Emma felt the tension in her chest easing. Malcolm Fade, the head of the warlocks of Los Angeles, was a family friend, and his eccentricity was an old joke between her and Jules.

“Then he accidentally Portaled us to London instead of here,” Livvy announced, bounding forward to hug Emma. “And we had to hunt someone down to open another Portal—Diana!”

Livvy detached herself from Emma and went to greet her tutor. For a few moments, everything was welcoming hubbub: questions and hellos and hugs. Tavvy had woken up and was wandering around sleepily, tugging on people’s sleeves. Emma ruffled his hair.

Thy people shall be my people. Julian’s family had become Emma’s when they had made themselves parabatai. It was almost like marriage in that way.

Emma looked over at Julian. He was watching his family, his expression intent. As if he’d forgotten she was there. And in that moment her mind suddenly seemed to wake up and present her with a catalog of the ways in which he seemed different.

He’d always kept his hair short and practical, but he must have forgotten to cut it in England: It had grown out, in thick, luscious, curly Blackthorn waves. The tips hung down past his ears. He was tanned, and it wasn’t as if she didn’t know the color of his eyes, but now they seemed suddenly both brighter and darker at once, the intense blue-green of the ocean a mile down from the surface. The shape of his face had changed as well, resettling into more adult lines, losing the softness of childhood, revealing the clean sweep of jawbone that peaked at his slightly sharp chin, an echo of the wing shape of his collarbone, visible just beneath the collar of his T-shirt.

She looked away.
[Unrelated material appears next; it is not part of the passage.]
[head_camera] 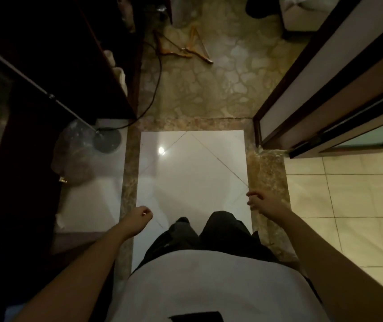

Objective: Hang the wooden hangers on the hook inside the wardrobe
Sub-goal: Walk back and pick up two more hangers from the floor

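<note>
The floor (192, 182) is glossy white tile bordered in brown marble, then mottled beige stone. Near its far edge, light wooden triangular hangers (181, 49) lie beside a thin black cable (158, 73).

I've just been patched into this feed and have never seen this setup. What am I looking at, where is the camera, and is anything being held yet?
There is no machine here. A person is working with two bare hands, and the single picture comes from a wide-angle camera worn on their head. It looks down past their white shirt and dark trousers to the floor.

The left hand and right hand hang loosely curled at the person's sides, and neither holds anything. The wooden hangers lie in a small pile on the patterned floor ahead, near the top of the picture. The dark wardrobe is on the left. Its inside is too dark to make out a hook.
</note>
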A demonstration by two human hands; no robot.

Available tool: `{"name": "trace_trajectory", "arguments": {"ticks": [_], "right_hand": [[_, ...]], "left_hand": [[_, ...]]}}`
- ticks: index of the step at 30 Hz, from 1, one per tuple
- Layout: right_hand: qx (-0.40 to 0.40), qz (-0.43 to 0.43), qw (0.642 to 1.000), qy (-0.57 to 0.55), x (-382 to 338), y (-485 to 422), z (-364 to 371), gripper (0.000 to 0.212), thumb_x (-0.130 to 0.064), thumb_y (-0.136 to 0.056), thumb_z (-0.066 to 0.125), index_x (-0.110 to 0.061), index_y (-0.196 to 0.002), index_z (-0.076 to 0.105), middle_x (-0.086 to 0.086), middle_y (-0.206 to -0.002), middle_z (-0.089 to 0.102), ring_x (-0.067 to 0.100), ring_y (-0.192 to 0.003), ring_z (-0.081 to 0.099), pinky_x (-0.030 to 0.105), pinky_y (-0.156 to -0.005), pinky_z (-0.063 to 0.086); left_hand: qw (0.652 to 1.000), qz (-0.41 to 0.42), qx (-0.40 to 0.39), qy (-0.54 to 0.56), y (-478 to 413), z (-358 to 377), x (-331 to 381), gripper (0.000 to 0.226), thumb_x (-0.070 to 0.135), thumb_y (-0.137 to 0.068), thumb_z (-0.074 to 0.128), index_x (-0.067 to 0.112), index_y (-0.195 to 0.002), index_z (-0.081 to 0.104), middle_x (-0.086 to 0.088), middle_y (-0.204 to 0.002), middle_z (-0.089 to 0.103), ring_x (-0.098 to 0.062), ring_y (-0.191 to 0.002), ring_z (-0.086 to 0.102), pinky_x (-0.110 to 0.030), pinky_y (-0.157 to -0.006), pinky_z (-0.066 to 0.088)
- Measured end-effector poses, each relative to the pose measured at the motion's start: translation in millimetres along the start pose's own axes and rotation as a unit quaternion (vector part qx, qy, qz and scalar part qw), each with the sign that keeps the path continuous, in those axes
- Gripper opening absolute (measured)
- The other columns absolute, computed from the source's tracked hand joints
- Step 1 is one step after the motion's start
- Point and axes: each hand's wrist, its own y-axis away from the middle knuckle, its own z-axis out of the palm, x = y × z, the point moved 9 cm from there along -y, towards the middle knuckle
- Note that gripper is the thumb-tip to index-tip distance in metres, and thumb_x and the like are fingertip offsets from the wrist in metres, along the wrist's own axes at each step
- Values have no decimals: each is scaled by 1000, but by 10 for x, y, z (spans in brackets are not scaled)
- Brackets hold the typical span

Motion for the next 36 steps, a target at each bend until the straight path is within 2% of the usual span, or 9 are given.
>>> {"name": "trace_trajectory", "arguments": {"ticks": [4,7,9,13,16,20,27,33,36], "right_hand": [[-4,102,995,-3,509,-104,-180,29,-10,-97,40,5,-117,54,11,-97,52,8,-71,48,16,-62,42],[2,134,991,11,743,-286,-403,34,-13,-98,39,13,-112,56,21,-94,57,24,-80,55,36,-82,49],[3,151,989,0,804,-467,-593,34,-13,-97,40,14,-110,56,31,-108,59,34,-87,56,36,-78,48],[-5,140,990,1,628,-978,-1065,28,-23,-97,40,-8,-112,59,22,-116,58,33,-101,55,37,-87,45],[-22,118,993,10,206,-1389,-1444,29,-24,-97,41,-12,-117,58,14,-114,57,28,-103,54,36,-91,44],[-36,63,997,39,-521,-2022,-1938,18,-25,-95,42,-21,-97,60,12,-108,60,26,-98,58,42,-93,49],[-18,-84,995,51,-2264,-2956,-2738,32,-15,-94,45,-5,-123,56,11,-108,62,24,-94,60,34,-81,50],[-39,-82,995,30,-2833,-3524,-2901,28,-13,-95,44,-3,-118,57,9,-96,59,20,-87,57,21,-66,45],[-43,-31,998,14,-2710,-3808,-2904,26,-11,-95,44,-3,-115,58,13,-100,60,24,-89,58,22,-66,47]], "left_hand": [[1000,30,-1,-4,-333,-339,667,29,19,-96,45,0,-114,58,-16,-104,61,-27,-95,59,-38,-85,49],[998,43,16,42,-602,-582,1234,29,21,-97,44,2,-114,57,-13,-106,60,-21,-92,58,-34,-80,49],[996,47,22,68,-776,-681,1582,28,22,-98,42,5,-116,56,-10,-106,59,-19,-92,56,-26,-70,43],[996,23,28,81,-1104,-778,2041,27,19,-98,41,3,-115,55,-12,-107,57,-21,-92,55,-26,-66,41],[997,-6,26,70,-1267,-778,2223,25,15,-98,42,0,-114,55,-14,-102,56,-23,-90,55,-27,-67,45],[994,-33,35,93,-1437,-838,2384,25,14,-98,41,0,-114,55,-14,-101,57,-23,-90,56,-25,-70,45],[981,-111,57,147,-1665,-999,2349,19,9,-98,41,0,-107,54,-18,-98,54,-19,-80,53,-23,-69,43],[978,-131,49,155,-2187,-1367,2632,14,8,-97,42,2,-95,54,-10,-82,53,-20,-75,51,-23,-60,41],[982,-115,34,146,-2614,-1718,2986,19,7,-97,42,6,-81,53,-16,-89,54,-23,-78,51,-28,-69,44]]}}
To her surprise, her heart was beating fast, as if she was nervous. Flustered, she knelt down to hug Tavvy. “You’re missing teeth,” she told him when he grinned at her. “Careless of you.”
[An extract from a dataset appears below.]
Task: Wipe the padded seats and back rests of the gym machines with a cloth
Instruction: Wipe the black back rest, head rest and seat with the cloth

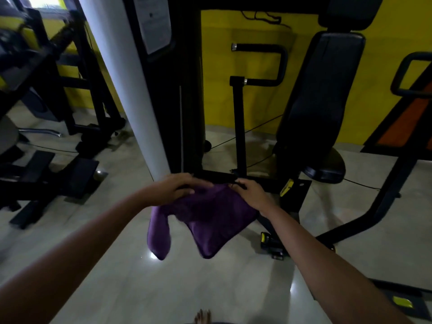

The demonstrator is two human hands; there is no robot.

“Dru told me that faeries steal your teeth while you’re sleeping,” Tavvy said.

“That’s because that’s what I told her,” Emma said, rising to her feet. She felt a light touch on her arm.

It was Julian. With his finger he began to trace words against her skin—it was something they had been doing their whole lives, ever since they realized they needed a way to silently communicate during boring study sessions or time with adults. A-R-E Y-O-U A-L-L R-I-G-H-T?

She nodded at him. He was looking at her with faint concern, which was a relief. It felt familiar. Did he really look so different? He was less thin, more muscular, though it was a slender sort of muscle. He looked like the swimmers she had always admired for their spare beauty. He still wore the same arrangement of leather and shell and sea-glass bracelets around his wrists, though. His hands were still spotted with paint. He was still Julian.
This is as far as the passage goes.